= Instructions for the task =
Your reply should be the whole listing, copied exactly, with the pictures left out.

= Dataset content =

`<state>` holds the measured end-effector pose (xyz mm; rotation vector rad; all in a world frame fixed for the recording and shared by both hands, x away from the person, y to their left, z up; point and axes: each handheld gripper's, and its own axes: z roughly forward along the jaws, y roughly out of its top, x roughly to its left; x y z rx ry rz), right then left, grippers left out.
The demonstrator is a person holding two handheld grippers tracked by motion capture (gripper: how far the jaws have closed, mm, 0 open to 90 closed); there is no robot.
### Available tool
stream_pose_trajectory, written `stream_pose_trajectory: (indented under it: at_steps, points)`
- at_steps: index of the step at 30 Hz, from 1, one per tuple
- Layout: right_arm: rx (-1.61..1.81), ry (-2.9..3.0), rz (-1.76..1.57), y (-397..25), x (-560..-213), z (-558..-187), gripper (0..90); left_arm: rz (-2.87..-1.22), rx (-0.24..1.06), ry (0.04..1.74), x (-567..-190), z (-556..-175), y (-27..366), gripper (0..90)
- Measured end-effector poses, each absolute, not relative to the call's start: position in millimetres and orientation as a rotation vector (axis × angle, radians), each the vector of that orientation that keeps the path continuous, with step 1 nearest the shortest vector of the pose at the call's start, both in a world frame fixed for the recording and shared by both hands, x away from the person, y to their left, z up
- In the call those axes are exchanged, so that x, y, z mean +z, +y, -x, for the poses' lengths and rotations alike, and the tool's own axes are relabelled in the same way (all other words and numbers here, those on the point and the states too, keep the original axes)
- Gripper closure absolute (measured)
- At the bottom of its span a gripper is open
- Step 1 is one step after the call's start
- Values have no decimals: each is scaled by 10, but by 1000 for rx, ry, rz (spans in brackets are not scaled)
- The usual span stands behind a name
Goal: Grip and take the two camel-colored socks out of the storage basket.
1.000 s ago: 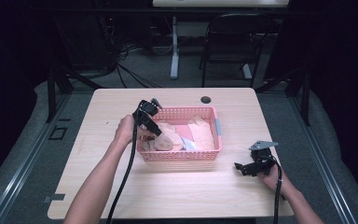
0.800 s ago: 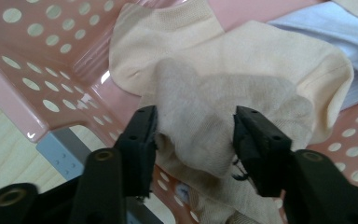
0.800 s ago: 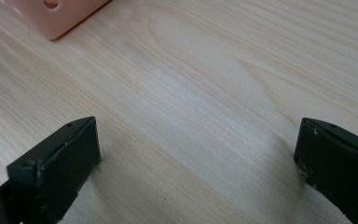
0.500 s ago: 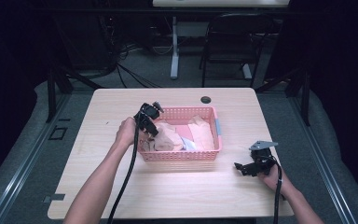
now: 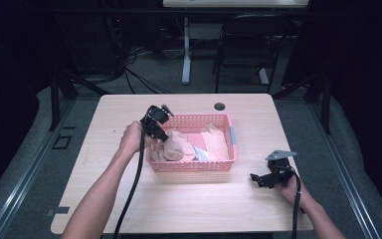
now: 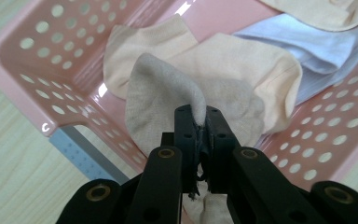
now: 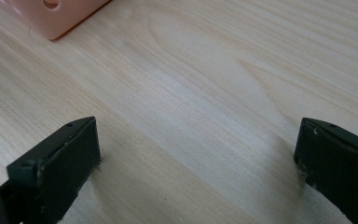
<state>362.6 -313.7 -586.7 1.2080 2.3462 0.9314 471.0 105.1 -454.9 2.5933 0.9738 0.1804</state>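
Beige sock (image 6: 158, 100) is getting pinched right at a fold by the left gripper (image 6: 199, 122), whose jaws are clamping tight on the fabric with basically no gap between them. It's sitting at the near-left end of the pink basket (image 5: 189, 167), bunched up into a little peak where the jaws are biting it, with the rest of it draping down over the basket's wall. My guess is that grabbing a raised fold like that is just the easiest way to get hold of something floppy, since there's no edge to hook otherwise.

Deeper in the basket there's a peach sock (image 6: 242, 70) lying flat under the beige one, and a pale blue cloth (image 6: 317, 51) tucked past that toward the far wall. Another tan piece is lying at the basket's right end in the high view, but I can't tell what it is exactly.

The right gripper (image 7: 196, 154) is hanging out well to the right of the basket, jaws spread wide over bare wooden table (image 7: 214, 70), holding nothing. It's probably parked there so it's staying out of the way while the left one is working.
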Motion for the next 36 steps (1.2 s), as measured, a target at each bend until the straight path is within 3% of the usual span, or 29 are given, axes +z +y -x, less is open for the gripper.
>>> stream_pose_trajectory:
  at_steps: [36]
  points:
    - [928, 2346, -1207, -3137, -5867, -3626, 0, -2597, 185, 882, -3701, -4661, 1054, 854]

= Response for this exercise =
`<state>` holds the measured end-effector pose (xyz mm; rotation vector rad; all in a world frame fixed for the recording and shared by both hands, x away from the person, y to their left, z up; point and axes: each handheld gripper's, and its own axes: z roughly forward along the jaws, y roughly out of its top, x roughly to its left; x y z rx ry rz), right then left, grippers left out.
The demonstrator is a person holding two handheld grippers tracked by motion capture (gripper: how far the jaws have closed, mm, 0 open to 90 closed); there is no robot.
### Available tool
stream_pose_trajectory, written `stream_pose_trajectory: (indented under it: at_steps, points)`
- at_steps: index of the step at 30 Hz, from 1, one per tuple
- Layout: right_arm: rx (-1.61..1.81), ry (-2.9..3.0), rz (-1.76..1.57), y (-397..25), x (-560..-213), z (-558..-187), gripper (0..90); left_arm: rz (-2.87..-1.22), rx (-0.24..1.06), ry (0.04..1.74), x (-567..-190), z (-556..-175), y (-27..366), gripper (0..90)
- Measured end-effector poses, each absolute, not relative to the call's start: position in millimetres and orientation as a rotation vector (axis × angle, radians), each the vector of that orientation that keeps the path continuous, with step 1 nearest the shortest vector of the pose at the call's start, both in a world frame fixed for the recording and shared by both hands, x away from the person, y to their left, z up
- In the call those axes are exchanged, so that x, y, z mean +z, +y, -x, for the poses' lengths and rotations alike, and the tool's own axes are relabelled in the same way (all other words and numbers here, those on the point and the states too, keep the original axes)
- Gripper closure absolute (measured)
- At the bottom of its span a gripper is open
- Step 1 is one step after the call's start
- Values have no decimals: each is scaled by 10, but by 1000 for rx, ry, rz (spans in brackets are not scaled)
- The usual span stands behind a name
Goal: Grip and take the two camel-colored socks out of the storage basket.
1.000 s ago: 
0.800 s ago: 
0.800 s ago: 
0.500 s ago: 
now: 
now: 
now: 
<state>362.6 -313.7 -586.7 1.2080 2.3462 0.9314 471.0 105.1 -454.9 2.5933 0.9738 0.1804</state>
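Beige sock (image 6: 158, 100) is getting pinched right at a fold by the left gripper (image 6: 199, 122), whose jaws are clamping tight on the fabric with basically no gap between them. It's sitting at the near-left end of the pink basket (image 5: 189, 167), bunched up into a little peak where the jaws are biting it, with the rest of it draping down over the basket's wall. My guess is that grabbing a raised fold like that is just the easiest way to get hold of something floppy, since there's no edge to hook otherwise.

Deeper in the basket there's a peach sock (image 6: 242, 70) lying flat under the beige one, and a pale blue cloth (image 6: 317, 51) tucked past that toward the far wall. Another tan piece is lying at the basket's right end in the high view, but I can't tell what it is exactly.

The right gripper (image 7: 196, 154) is hanging out well to the right of the basket, jaws spread wide over bare wooden table (image 7: 214, 70), holding nothing. It's probably parked there so it's staying out of the way while the left one is working.
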Motion for the next 36 steps (1.2 s), as measured, a target at each bend until the straight path is within 3% of the usual span, or 29 are given, axes +z +y -x, less is open for the gripper.
>>> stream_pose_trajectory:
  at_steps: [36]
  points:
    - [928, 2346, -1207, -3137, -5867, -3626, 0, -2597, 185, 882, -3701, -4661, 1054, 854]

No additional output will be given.